A critical element when implementing a next-generation demand planning platform is system configuration. However, like any aspect of implementation, from selecting potential vendors to allocating the proper resources, a successful system configuration process is also rife with challenges. Here are six aspects to keep in mind when entering this phase of implementing next-generation demand planning technology.
There is no “silver bullet”
A common expectation of a new planning solution—especially one that is using the latest artificial intelligence and machine learning technology—is that magical algorithms will save the day and resolve all your forecasting woes. In reality, statistical solutions rarely work straight out of the box. There is no “silver bullet” to remove error, increase agility and reduce the workforce.
Solutions rely on data to be evaluated, understood, organized and tested for forecasts to reach ultimate refinement. Do not underestimate the effort involved in this process. There will be lots of dead-ends, failures, and reforecasting but the learning process provides tremendous insight. You will become a master of your own data.
You will need data analysts and data scientists for this activity to produce results. These resources will be the key to aligning system structure and performing data mining, scrubbing, feature selection, segmentation, and partitioning.
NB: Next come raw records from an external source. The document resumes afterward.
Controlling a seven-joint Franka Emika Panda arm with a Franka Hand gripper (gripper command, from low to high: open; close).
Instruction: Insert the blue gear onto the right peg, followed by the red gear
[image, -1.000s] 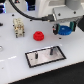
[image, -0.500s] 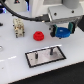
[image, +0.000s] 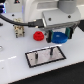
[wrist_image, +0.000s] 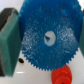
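Observation:
The blue gear (image: 61, 38) lies between my gripper's (image: 58, 36) fingers, on the exterior view's right of the table. In the wrist view the blue gear (wrist_image: 47, 37) fills the picture, with a finger pad (wrist_image: 9, 42) against its toothed rim; the gripper looks shut on it. The red gear (image: 37, 35) rests on the table beside it, toward the exterior view's left, and shows in the wrist view (wrist_image: 62, 75) too. The grey black-edged plate (image: 46, 59) lies in front. The right peg (image: 50, 50) stands upright on it and is bare.
A slimmer, shorter pin (image: 38, 54) stands on the same plate toward the exterior view's left. A small beige block (image: 18, 30) and dark cables (image: 10, 21) lie at the back left. The white table (image: 15, 65) spreads in front.
The gripper has sunk a little around the blue gear and shifted slightly toward the exterior view's right. The red gear and the plate have not moved.

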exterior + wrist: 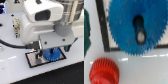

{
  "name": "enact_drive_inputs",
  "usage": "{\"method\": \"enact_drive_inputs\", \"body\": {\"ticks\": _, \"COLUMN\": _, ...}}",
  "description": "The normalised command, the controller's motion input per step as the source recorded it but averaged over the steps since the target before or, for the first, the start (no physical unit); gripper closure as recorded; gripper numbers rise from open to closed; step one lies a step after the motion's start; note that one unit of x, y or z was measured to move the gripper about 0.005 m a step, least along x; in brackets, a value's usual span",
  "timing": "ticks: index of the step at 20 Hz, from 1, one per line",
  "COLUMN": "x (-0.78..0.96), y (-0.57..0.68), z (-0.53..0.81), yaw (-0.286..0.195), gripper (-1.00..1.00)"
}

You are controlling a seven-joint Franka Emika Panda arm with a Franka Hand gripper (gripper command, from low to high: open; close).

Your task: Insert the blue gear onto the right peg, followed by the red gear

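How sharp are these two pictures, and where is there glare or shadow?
In the exterior view, all is small and soft; the blue gear shows only as a blur under the end effector, whose fingers cannot be told apart. In the wrist view, the blue gear and red gear are close and blurred, and the pale plate looks washed out.

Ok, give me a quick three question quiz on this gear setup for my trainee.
1. True or false: the red gear lies on the plate.
2. Which is wider? A) the blue gear B) the red gear C) they are equal
3. Fill in: the plate's rim is coloured ____.
Key: 1 false, it lies beside the plate, off it; 2 A; 3 black.
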Motion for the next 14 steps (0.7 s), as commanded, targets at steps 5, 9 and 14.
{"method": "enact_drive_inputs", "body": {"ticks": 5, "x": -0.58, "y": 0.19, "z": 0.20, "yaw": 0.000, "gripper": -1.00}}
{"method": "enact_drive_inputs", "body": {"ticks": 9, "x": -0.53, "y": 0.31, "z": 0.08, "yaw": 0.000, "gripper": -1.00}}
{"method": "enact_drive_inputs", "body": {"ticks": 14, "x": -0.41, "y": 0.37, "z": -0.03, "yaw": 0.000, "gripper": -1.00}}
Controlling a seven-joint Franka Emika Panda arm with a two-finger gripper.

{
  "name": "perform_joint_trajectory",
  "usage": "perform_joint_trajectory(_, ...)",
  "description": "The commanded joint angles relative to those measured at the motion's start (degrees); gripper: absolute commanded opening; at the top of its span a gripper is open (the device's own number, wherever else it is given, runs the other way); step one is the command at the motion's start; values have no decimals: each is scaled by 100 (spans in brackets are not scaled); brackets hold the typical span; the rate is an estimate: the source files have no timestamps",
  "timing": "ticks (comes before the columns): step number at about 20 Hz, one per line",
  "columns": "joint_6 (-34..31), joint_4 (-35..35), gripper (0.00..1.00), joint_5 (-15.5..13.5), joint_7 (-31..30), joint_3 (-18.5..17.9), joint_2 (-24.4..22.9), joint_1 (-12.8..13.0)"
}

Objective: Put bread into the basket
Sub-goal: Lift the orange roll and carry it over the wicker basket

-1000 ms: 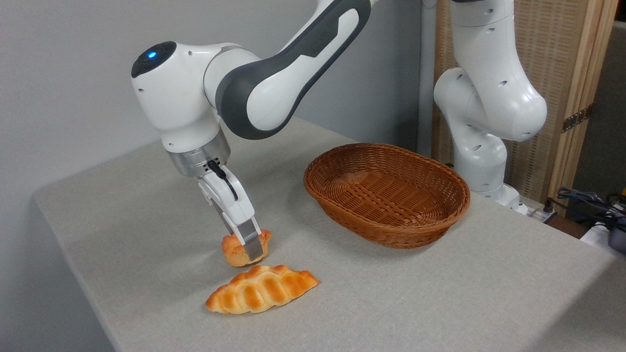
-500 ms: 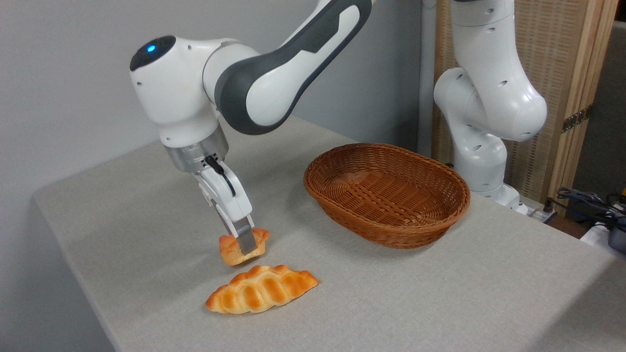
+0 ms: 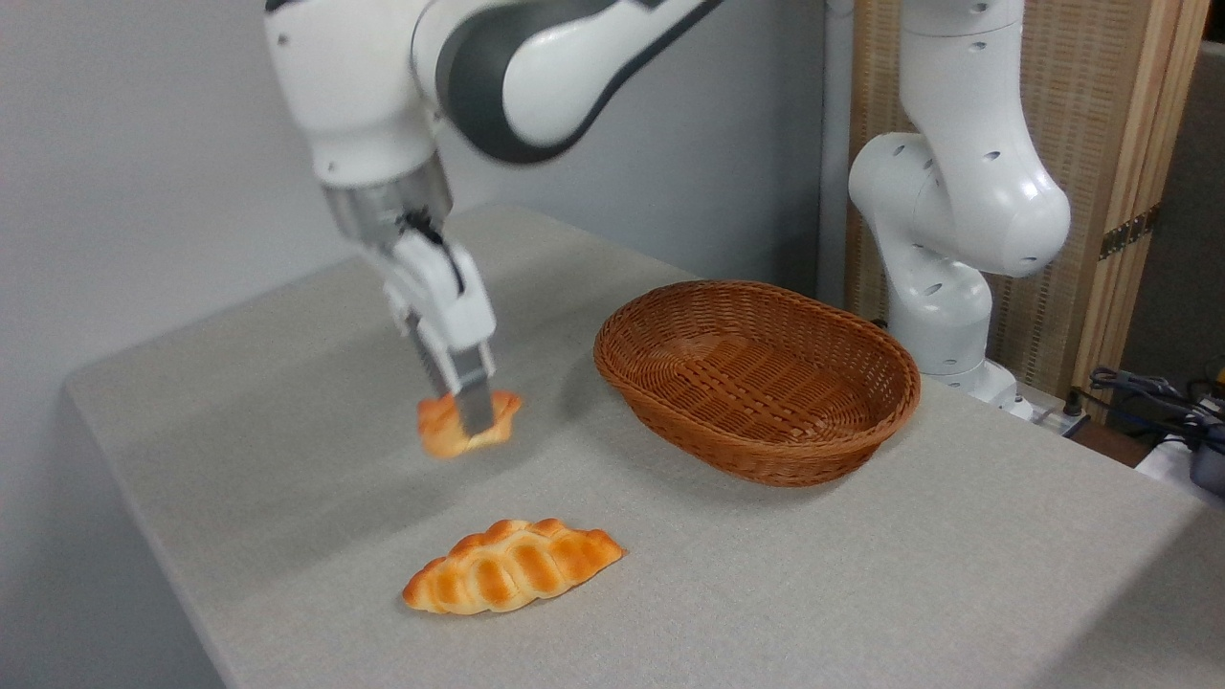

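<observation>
Above the grey worktop (image 3: 785,574), left of the basket (image 3: 756,378), the claw (image 3: 469,421) points downward with its fingers clamped on the bread (image 3: 442,428). The bread hangs clear of the surface and is slightly motion-blurred. The braided loaf (image 3: 512,566) lies on the worktop nearer the camera, apart from the bread. The basket interior is bare wicker.

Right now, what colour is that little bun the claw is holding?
Golden-orange, slightly blurred; the bun shows in the fixed camera view, pinched in the claw.
</observation>
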State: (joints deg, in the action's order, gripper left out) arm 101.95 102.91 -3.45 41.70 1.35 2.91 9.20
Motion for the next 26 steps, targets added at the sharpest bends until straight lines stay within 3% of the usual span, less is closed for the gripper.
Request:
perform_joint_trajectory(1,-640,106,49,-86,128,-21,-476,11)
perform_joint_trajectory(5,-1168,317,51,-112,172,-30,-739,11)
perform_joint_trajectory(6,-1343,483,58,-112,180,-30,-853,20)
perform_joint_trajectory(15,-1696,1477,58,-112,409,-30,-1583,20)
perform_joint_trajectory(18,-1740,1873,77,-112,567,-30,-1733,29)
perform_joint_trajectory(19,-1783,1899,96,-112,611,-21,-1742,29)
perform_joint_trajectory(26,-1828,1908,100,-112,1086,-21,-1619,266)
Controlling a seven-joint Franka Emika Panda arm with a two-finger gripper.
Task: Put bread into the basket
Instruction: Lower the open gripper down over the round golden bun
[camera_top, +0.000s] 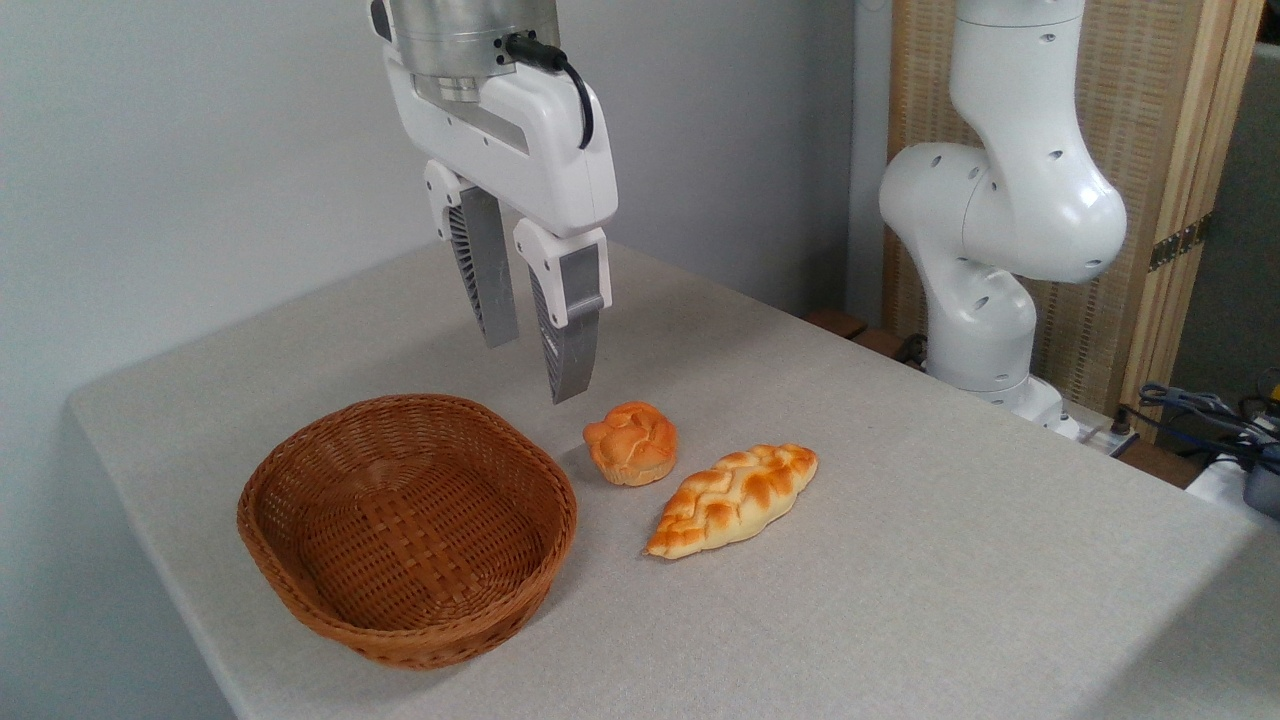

And let’s not forget the parameter settings, model, level, and horizon tuning and tournamenting.
The forecasting “silver bullet” can be obtained then but it will require the right resources, comprehensive training, and a forecast refinement ethic. Plan for continuous improvement by creating a long-term plan that will allow the planning solution to evolve and improve.
Aim for “just right”
A system-generating forecasting solution requires hierarchies that correspond to the “goldilocks” syndrome. They should not be too deep, nor too shallow, but “just right.” Too big and there will be dataset excess, complexity, performance, and allocation issues. Too shallow and there will be limited analysis and poor statistical generation.
Hierarchies that do not match existing (or expected) Budget or S&OP levels will result in forecast allocation and reporting issues. This potentially results in a chronic lack of engagement and inevitable spreadsheet usage.
Focus on approvals, not balancing the controls
Demand planning is about trust. Creating plans that the business can use to undertake critical buy, make, and distribute decisions. A stable and trustworthy demand forecast requires resources that can be allowed to perform adjustments that are fit for the business without censure.
Demand planning without evaluation is a risky proposition though. One misplaced decimal place could have catastrophic consequences. It is important then, to have appropriate checks and balances in the planning cycle. Common implementation errors are having too many approvals which cause cycle time delays and create frustration or having no approvals or validation points.
KPI analysis paralysis
Being able to measure the forecast at aggregate levels for guard rails and strategic sense checking is essential. The standard approach to manage this is through Key Performance Indicators. KPIs should be calculated with methods and intent that everyone in the process understands. Ensure that your configuration provides KPIs in easy-to-read and dynamically updated dashboards.
It’s easy to fall into the trap of implementing too many exception alerts. Too many checks in the process can create confusion and conflicting priorities. Use a limited number of KPIs. Consider aligning KPIs to achievement levels and change them once levels of trust or accuracy are reached. Developing a strategic set of KPIs to achieve provides a clear path of improvement for resources and the business alike.
Defining too many KPIs isn’t the only common mistake. It’s also easy to select the wrong KPIs (or no KPIs) and the wrong lags for the business. All of this results in poor decision-making.
Data, information, and insight
Not using the best data and not using the latest data are easy mistakes to make. Short Horizon Forecasting, where everyone is focused on firefighting, should be identified. Instead, teams should learn to focus on mid and long-term horizons. Getting a more accurate forecast at an earlier point in time results in less short-term firefighting and enables better long-term decisions.
Some businesses use the sales forecast or budgets as the starting point for their demand plan but since sales and budget are predominantly calculated by value (and often at aggregated levels) the conversions to volume can be skewed. This is a flawed approach and should not be considered without very good reason.
Striking the right cycle time balance
Forecast cycle times are the most difficult to course correct during an implementation. These processes are ingrained with meeting calendars and business culture, which makes changes to more appropriate cycles (whether shorter or longer) highly challenging. Customer service levels and product lead times should determine the forecast cycle, not historical systems or culture.
Cycle time constraints are not helped when new solution designs insist on planning levels that are far too granular. Often data is too chaotic and sporadic at low levels but executives can incorrectly assume that granular detail equates to insight. From a system generation point of view, aggregation can build a more seasonal and smoother number. Another point not to forget here is that too much data can slow down system screens and processes.
In summary, statistical and ML forecasting is not a fast track to forecasting nirvana. Reaching that state will require the right resources and a tuning philosophy. Solution design should prioritize number generation rather than conforming to legacy or reporting expectations. Create deep, long-term relationships with your alliance partners. Don’t focus on magic quadrants but instead look outside to competitors, peers, and Project Zebra. Creating an employee development plan for your supply chain team is a critical aspect of the success of a next-generation planning tool. The future is not like the past, so embrace the change.